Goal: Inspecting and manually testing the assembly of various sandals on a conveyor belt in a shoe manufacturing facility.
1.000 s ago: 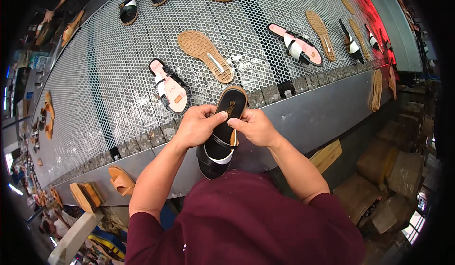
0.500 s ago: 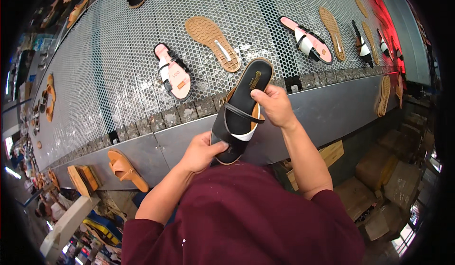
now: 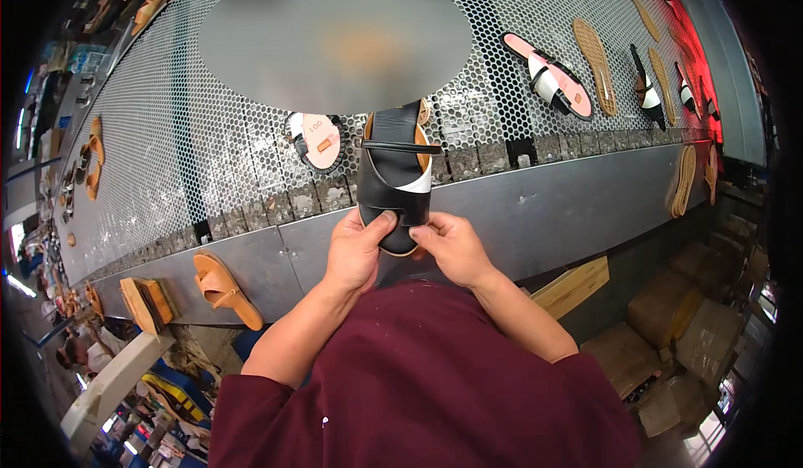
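Observation:
Both hands hold a black sandal with a white side panel, a thin cross strap and a tan sole edge. It points away from me over the front edge of the mesh conveyor. My left hand grips the near end on its left side, thumb on top by the wide strap. On the other side my right hand pinches the same end, thumb close to the left one. A grey blurred oval hides the sandal's far end. Left of it, a pink-lined sandal lies partly hidden on the mesh.
Another pink-lined sandal and a tan sole lie on the mesh to the right. On the metal ledge at the left rests a tan slide, near wooden blocks. Cardboard boxes are stacked low at the right.
My right hand has shifted from the sandal's far end to its near end, beside my left hand. The sandal has turned straighter and moved slightly left. A blurred oval now covers part of the conveyor.

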Available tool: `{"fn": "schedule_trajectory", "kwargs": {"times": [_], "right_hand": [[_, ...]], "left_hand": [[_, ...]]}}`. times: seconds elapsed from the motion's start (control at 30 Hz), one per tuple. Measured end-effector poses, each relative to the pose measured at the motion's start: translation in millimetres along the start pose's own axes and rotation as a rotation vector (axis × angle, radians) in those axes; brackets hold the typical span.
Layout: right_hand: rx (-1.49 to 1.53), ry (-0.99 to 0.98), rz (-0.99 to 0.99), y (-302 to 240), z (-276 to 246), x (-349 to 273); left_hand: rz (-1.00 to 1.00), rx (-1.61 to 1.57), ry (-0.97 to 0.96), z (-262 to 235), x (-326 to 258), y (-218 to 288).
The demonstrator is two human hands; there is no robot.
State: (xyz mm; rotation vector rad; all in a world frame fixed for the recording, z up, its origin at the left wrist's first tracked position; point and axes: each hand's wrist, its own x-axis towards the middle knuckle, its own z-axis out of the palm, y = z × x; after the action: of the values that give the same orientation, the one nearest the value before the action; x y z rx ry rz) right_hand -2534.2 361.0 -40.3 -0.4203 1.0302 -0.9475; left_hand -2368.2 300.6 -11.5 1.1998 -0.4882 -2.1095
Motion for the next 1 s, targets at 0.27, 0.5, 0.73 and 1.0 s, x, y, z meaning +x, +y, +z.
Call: {"fn": "schedule_trajectory", "kwargs": {"times": [0.27, 0.5, 0.73, 1.0], "right_hand": [[0.151, -0.009, -0.073, 2.1, -8.5, -3.7], [0.119, 0.037, -0.060, 5.7, -17.3, -10.4], [0.356, 0.044, 0.180, 6.1, -16.7, -8.1], [0.363, 0.127, -0.028, 13.4, -52.0, 5.7]], "left_hand": [[-0.035, -0.003, 0.022, 3.0, -0.1, -10.7], [-0.030, 0.010, 0.056, 0.7, 3.9, -20.4], [-0.016, -0.017, 0.123, 11.8, 17.7, -31.1], [-0.036, 0.163, 0.087, 10.5, 34.2, -48.9]]}}
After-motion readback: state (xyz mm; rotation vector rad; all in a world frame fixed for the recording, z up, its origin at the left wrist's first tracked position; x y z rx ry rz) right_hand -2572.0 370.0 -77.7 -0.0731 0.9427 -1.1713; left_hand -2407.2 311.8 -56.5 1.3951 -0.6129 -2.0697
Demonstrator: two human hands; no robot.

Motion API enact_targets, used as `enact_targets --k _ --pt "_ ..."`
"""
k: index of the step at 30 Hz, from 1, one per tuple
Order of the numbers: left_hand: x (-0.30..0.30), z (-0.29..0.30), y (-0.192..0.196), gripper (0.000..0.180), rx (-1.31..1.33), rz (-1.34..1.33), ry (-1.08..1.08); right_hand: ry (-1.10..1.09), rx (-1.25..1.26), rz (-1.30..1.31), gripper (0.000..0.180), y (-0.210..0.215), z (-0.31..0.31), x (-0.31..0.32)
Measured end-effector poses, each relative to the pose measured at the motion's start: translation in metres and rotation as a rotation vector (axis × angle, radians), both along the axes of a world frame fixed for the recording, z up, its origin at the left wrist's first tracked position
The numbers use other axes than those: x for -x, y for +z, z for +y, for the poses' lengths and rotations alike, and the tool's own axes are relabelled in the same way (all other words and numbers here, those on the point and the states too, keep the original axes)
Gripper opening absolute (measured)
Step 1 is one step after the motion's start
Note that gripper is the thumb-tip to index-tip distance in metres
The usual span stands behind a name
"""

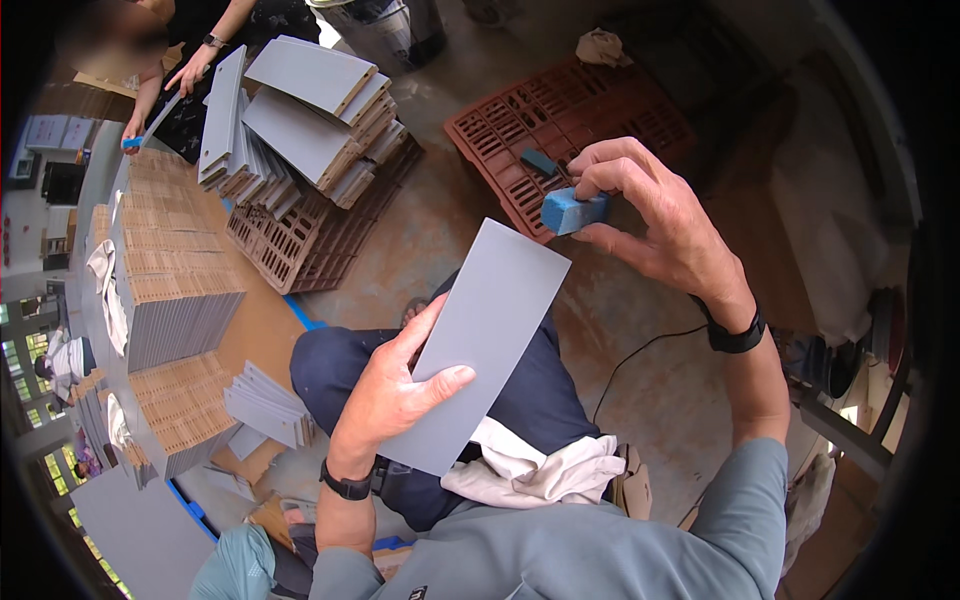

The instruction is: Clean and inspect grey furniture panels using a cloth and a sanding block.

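My left hand (400, 385) is closed on a flat grey-painted board (495, 320), thumb lying across its face and the fingers under its edge. The board is tilted above my lap. To the right of it, my right hand (660, 215) pinches a blue sanding block (573, 212) between thumb and fingers, raised and apart from the board. Below that hand, a small dark teal block (538, 162) rests on an upturned reddish-brown plastic crate (500, 130). A white cloth (545, 465) lies bunched on my lap beside the board's lower end.
Grey boards (310, 120) are piled on another crate (300, 240) ahead to the left. Tall stacks of boards (180, 240) stand at the left. A co-worker's hand (190, 75) is at the far left. A black cable (640, 350) runs over the floor; a bucket (385, 30) stands far ahead.
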State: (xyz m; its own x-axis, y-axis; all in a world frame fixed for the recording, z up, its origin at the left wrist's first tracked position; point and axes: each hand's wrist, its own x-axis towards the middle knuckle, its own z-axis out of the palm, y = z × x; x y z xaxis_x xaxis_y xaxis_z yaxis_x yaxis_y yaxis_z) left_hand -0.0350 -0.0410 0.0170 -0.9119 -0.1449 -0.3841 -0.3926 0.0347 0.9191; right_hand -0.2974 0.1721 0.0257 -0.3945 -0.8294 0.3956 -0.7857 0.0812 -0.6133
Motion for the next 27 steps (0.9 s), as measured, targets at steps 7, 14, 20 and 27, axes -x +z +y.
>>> enact_targets --k 7,14,20,27 --pt "0.001 0.002 0.002 0.085 -0.043 -0.024 0.024 0.143 -0.003 0.012 0.028 0.009 0.004 0.002" --pt "0.0 0.0 -0.002 0.084 -0.025 0.004 -0.001 0.255 -0.038 0.183 0.022 -0.002 0.007 -0.008" --pt "0.004 0.0 0.004 0.084 -0.019 -0.031 -0.015 0.284 0.061 0.284 0.014 -0.006 -0.051 0.014" --pt "0.004 0.001 0.002 0.084 -0.025 -0.009 -0.016 0.066 0.116 0.206 0.022 -0.013 -0.047 0.037"
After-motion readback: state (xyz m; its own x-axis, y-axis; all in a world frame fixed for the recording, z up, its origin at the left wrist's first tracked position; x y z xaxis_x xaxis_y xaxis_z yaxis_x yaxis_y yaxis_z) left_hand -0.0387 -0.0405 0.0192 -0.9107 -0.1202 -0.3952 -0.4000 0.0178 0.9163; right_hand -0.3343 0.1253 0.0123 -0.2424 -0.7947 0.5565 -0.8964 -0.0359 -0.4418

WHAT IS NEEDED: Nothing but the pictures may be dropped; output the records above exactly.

TASK SOLUTION:
Goal: Inspecting and manually testing the assembly of various sandals on a conveyor belt in a shoe manufacturing facility.
1.000 s ago: 
0.500 s ago: 
now: 
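Observation:
Both hands hold a black sandal with a white side panel, a thin cross strap and a tan sole edge. It points away from me over the front edge of the mesh conveyor. My left hand grips the near end on its left side, thumb on top by the wide strap. On the other side my right hand pinches the same end, thumb close to the left one. A grey blurred oval hides the sandal's far end. Left of it, a pink-lined sandal lies partly hidden on the mesh.
Another pink-lined sandal and a tan sole lie on the mesh to the right. On the metal ledge at the left rests a tan slide, near wooden blocks. Cardboard boxes are stacked low at the right.
My right hand has shifted from the sandal's far end to its near end, beside my left hand. The sandal has turned straighter and moved slightly left. A blurred oval now covers part of the conveyor.
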
Available tool: `{"fn": "schedule_trajectory", "kwargs": {"times": [_], "right_hand": [[_, ...]], "left_hand": [[_, ...]]}}`. times: seconds elapsed from the motion's start (control at 30 Hz), one per tuple. Measured end-effector poses, each relative to the pose measured at the motion's start: translation in millimetres along the start pose's own axes and rotation as a rotation vector (axis × angle, radians) in those axes; brackets hold the typical span.
Layout: right_hand: rx (-1.49 to 1.53), ry (-0.99 to 0.98), rz (-0.99 to 0.99), y (-302 to 240), z (-276 to 246), x (-349 to 273); left_hand: rz (-1.00 to 1.00), rx (-1.61 to 1.57), ry (-0.97 to 0.96), z (-262 to 235), x (-326 to 258), y (-218 to 288).
The demonstrator is two human hands; there is no robot.
State: (xyz mm; rotation vector rad; all in a world frame fixed for the recording, z up, its origin at the left wrist's first tracked position; point and axes: each hand's wrist, its own x-axis towards the middle knuckle, its own z-axis out of the palm, y = z × x; after the action: of the values that give the same orientation, the one nearest the value before the action; x y z rx ry rz) right_hand -2534.2 361.0 -40.3 -0.4203 1.0302 -0.9475; left_hand -2368.2 300.6 -11.5 1.1998 -0.4882 -2.1095
Motion for the next 1 s, targets at 0.27, 0.5, 0.73 and 1.0 s, x, y, z meaning +x, +y, +z.
Call: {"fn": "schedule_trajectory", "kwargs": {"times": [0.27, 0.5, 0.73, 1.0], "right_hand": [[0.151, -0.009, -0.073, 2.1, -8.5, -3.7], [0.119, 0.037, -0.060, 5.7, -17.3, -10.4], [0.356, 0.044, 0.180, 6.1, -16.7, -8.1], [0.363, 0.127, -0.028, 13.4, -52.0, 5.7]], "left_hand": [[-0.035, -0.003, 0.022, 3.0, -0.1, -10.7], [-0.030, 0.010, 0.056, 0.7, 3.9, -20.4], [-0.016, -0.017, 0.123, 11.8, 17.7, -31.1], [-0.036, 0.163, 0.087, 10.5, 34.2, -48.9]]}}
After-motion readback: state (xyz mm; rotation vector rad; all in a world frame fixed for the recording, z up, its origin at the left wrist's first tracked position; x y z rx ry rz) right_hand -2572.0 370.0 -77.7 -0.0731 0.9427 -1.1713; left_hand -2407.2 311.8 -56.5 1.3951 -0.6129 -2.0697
Demonstrator: two human hands; no robot.

Motion API enact_targets, used as `enact_targets --k _ --pt "_ ..."`
"""
k: index of the step at 30 Hz, from 1, one per tuple
Order of the numbers: left_hand: x (-0.30..0.30), z (-0.29..0.30), y (-0.192..0.196), gripper (0.000..0.180), rx (-1.31..1.33), rz (-1.34..1.33), ry (-1.08..1.08); right_hand: ry (-1.10..1.09), rx (-1.25..1.26), rz (-1.30..1.31), gripper (0.000..0.180), y (-0.210..0.215), z (-0.31..0.31), x (-0.31..0.32)
Measured end-effector poses, each relative to the pose measured at the motion's start: translation in metres and rotation as a rotation vector (axis × angle, radians), both along the axes of a world frame fixed for the recording, z up, its origin at the left wrist's first tracked position
The numbers use other axes than those: x for -x, y for +z, z for +y, for the poses' lengths and rotations alike, and the tool's own axes are relabelled in the same way (all other words and numbers here, those on the point and the states too, keep the original axes)
Gripper opening absolute (measured)
Step 1 is one step after the motion's start
Note that gripper is the thumb-tip to index-tip distance in metres
The usual span stands behind a name
"""


The instruction is: Clean and inspect grey furniture panels using a cloth and a sanding block.

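My left hand (400, 385) is closed on a flat grey-painted board (495, 320), thumb lying across its face and the fingers under its edge. The board is tilted above my lap. To the right of it, my right hand (660, 215) pinches a blue sanding block (573, 212) between thumb and fingers, raised and apart from the board. Below that hand, a small dark teal block (538, 162) rests on an upturned reddish-brown plastic crate (500, 130). A white cloth (545, 465) lies bunched on my lap beside the board's lower end.
Grey boards (310, 120) are piled on another crate (300, 240) ahead to the left. Tall stacks of boards (180, 240) stand at the left. A co-worker's hand (190, 75) is at the far left. A black cable (640, 350) runs over the floor; a bucket (385, 30) stands far ahead.
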State: (xyz m; its own x-axis, y-axis; all in a world frame fixed for the recording, z up, its origin at the left wrist's first tracked position; point and axes: each hand's wrist, its own x-axis towards the middle knuckle, its own z-axis out of the palm, y = z × x; x y z xaxis_x xaxis_y xaxis_z yaxis_x yaxis_y yaxis_z) left_hand -0.0350 -0.0410 0.0170 -0.9119 -0.1449 -0.3841 -0.3926 0.0347 0.9191; right_hand -0.2974 0.1721 0.0257 -0.3945 -0.8294 0.3956 -0.7857 0.0812 -0.6133
Motion for the next 27 steps (0.9 s), as measured, targets at steps 7, 14, 20 and 27, axes -x +z +y.
>>> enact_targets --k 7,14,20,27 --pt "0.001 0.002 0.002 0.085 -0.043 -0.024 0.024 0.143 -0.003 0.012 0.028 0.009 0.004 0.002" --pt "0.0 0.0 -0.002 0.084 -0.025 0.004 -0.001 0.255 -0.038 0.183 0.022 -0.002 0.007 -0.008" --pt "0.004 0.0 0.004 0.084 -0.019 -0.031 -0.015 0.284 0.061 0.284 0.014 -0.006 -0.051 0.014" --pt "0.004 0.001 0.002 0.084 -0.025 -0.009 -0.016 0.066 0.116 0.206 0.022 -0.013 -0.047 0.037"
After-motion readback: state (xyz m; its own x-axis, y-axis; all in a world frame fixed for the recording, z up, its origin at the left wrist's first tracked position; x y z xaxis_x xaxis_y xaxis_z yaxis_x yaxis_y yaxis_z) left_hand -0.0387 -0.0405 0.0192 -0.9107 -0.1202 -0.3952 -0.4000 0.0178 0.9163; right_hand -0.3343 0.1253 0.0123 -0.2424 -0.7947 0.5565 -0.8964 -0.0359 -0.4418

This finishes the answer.